The polyester dispersion was mixed with or without the selected polyamine according to Table 1. The samples were stored in a cabinet overnight. Five grams of each example were sampled and had 0.12 grams of a red pigment dispersion (as an indicator for later Visual Water Resistance Testing and Turbidity Testing) added. After mixing in a vortex mixer for 5 minutes, 3 grams of each sample was poured into separate 47 mm petri dishes and dried overnight in a fume hood exposed to open air at 23° C. to cast films.

Test Methods

Visual Water Resistance Testing

For water resistance testing, a rectangular stripe of film of about 0.2 g was cut out and placed in a vial. Ten mL of deionized water was added to the vial. Color and appearance of the water were observed at 5, 30 and 60 minutes. The vials were gently swirled by hand every 5 minutes. Water resistance was visually ranked in the range of 1-10, with 1 as not water resistant at all and 10 as excellent water resistance. For samples that disintegrated completely in the first 5 minutes, a rating of 1-2 was assigned. Samples did not disintegrate in 5 min but broke into pieces, and show red color and turbidity at 30 minutes were assigned a number of 3-6. Samples that did not show disintegration at 60 minutes were given ratings from 7-10 depending on the color and clarity of the liquid.

Turbidity Testing

To quantitatively describe water resistance, turbidity measurement was employed. Turbidity testing was performed by was cutting out 0.2 g pieces of the cast film and placed in a vial. Twenty mL of deionized water was added to each vial. After 60 minutes, the vials were gently swirled by hand before 3 mL of supernatant was withdrawn from each vial and added to 30 mL turbidity tubes. The tubes were then filled with deionized water to 30 mL and turbidity was measured on a Hach Ratio Turbidimeter. The test was repeated 3 times involving 3 separate pieces cut from the same cast film. The measure range of the Turbidimeter is 0-200. The turbidity was recorded as 200 for samples that were out of range.

Particle Size Testing

Particle size is measured by laser diffraction using a COULTER™ LS-230 particle size analyzer (Beckman Coulter Corporation, Fullerton, CA) with the particle (sample) refractive index set to 1.5 and is reported as the volume mean diameter of the polyester particles.
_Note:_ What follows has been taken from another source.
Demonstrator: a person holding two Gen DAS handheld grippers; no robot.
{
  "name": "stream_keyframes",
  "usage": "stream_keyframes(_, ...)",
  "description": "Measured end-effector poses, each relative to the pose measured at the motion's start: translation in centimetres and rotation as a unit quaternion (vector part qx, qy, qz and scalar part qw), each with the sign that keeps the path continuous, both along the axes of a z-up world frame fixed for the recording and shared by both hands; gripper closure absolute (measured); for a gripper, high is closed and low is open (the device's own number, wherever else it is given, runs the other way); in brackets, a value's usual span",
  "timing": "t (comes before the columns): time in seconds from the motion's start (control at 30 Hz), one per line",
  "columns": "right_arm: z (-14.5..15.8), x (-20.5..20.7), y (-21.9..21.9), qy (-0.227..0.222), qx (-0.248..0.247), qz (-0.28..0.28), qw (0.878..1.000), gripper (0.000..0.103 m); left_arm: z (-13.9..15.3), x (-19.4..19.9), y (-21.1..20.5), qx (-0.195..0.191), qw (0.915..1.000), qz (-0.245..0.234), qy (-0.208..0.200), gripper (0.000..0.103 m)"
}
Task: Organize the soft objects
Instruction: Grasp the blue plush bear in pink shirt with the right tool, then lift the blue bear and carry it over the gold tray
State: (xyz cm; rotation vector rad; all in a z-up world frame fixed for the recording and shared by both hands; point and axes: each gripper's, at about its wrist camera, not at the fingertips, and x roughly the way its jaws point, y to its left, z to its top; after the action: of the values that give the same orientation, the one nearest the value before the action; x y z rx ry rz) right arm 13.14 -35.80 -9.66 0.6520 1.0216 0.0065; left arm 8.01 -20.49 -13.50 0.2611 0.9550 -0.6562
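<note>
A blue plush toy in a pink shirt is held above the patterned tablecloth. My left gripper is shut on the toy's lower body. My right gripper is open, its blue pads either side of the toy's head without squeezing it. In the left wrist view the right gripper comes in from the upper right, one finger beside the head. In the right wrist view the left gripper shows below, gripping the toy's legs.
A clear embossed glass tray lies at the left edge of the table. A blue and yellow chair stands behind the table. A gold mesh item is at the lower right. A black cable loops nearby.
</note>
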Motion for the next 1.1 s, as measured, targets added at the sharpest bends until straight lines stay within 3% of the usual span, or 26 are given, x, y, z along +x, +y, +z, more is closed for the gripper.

Glass Transition Temperature

Glass transition temperature is measured according to ASTM E1356-08 (2014).

Results

Table 1 provides the composition of IE1-IE6 and CE1-IE8 as well as the associated performance results. Table 2 provides information about the polyester dispersion including the “PE/DA” column which is the relative weight ratio of the polyester to dispersing agent based on the combined weight of the polyester and dispersing agent.

Referring now to Table 1, CE1, CE2, CE5, and CE7 all demonstrate that the lack of polyamine in the aqueous dispersion leads to the formation of films which are not readily water resistant regardless of polyester type. This fact is clear from the low visual rating as well as the high turbidity values. CE3 and CE4 demonstrate that the high glass transition temperature of polylactic acid (60° C. to 65 C) is too high to provide sufficient chain mobility for polyamine crosslinking even when utilizing a polyamine having 3 or greater amino groups. CE6 and CE8 demonstrate that the use of a polyamine having only 2 amino groups is unable to provide satisfactory results despite utilizing a polyester having a glass transition temperature of 50° C. or less (i.e., polycaprolactone).
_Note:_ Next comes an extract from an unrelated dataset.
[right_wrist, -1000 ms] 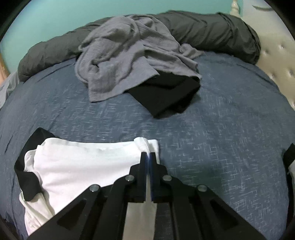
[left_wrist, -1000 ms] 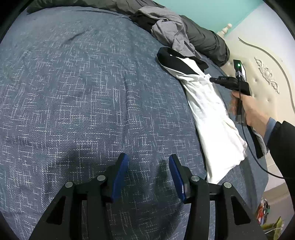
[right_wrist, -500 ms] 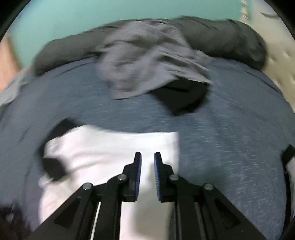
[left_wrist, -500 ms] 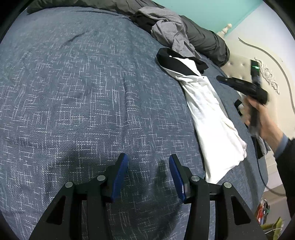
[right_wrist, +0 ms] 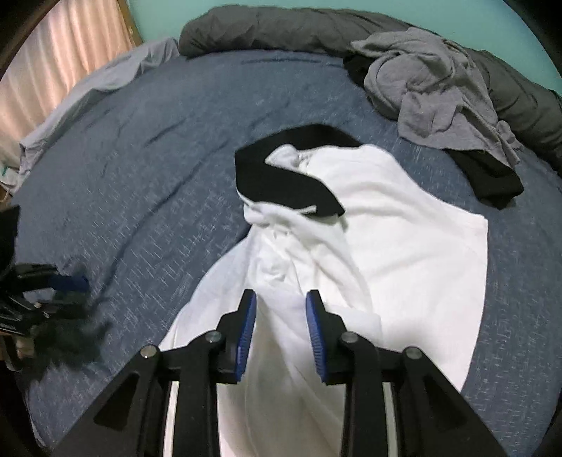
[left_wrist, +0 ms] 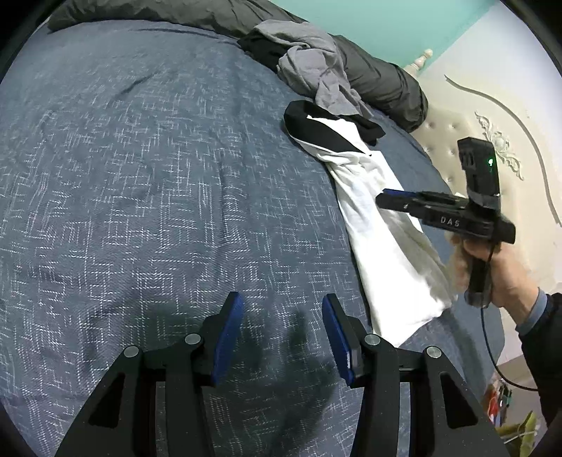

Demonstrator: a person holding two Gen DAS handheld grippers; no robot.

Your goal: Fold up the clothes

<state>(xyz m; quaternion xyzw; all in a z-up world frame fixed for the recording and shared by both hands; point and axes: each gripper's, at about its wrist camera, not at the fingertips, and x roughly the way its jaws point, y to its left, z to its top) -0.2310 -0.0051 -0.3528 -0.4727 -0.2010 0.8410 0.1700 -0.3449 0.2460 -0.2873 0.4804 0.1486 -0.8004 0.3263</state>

Referring now to IE1-IE6, it is self-evident that an aqueous dispersion comprising a polyamine having 3 or more amino groups and plurality of particles of polyester having a glass transition temperature of 50° C. or less or less as measured according to ASTM E1356-08 is able to achieve the turbidity value of 50 or less as measured according to Turbidity Testing and a visual rating of 5 or greater as measured according to Visual Water Resistance Testing without the need for a cure step above 50° C. As explained above, it is believed that the polyamines react and bind to the surface of the polyester particles via aminolysis. Upon drying, the particles get close to each other and the unreacted amino groups on one particle will react and bind to one adjacent particle to facilitate film forming.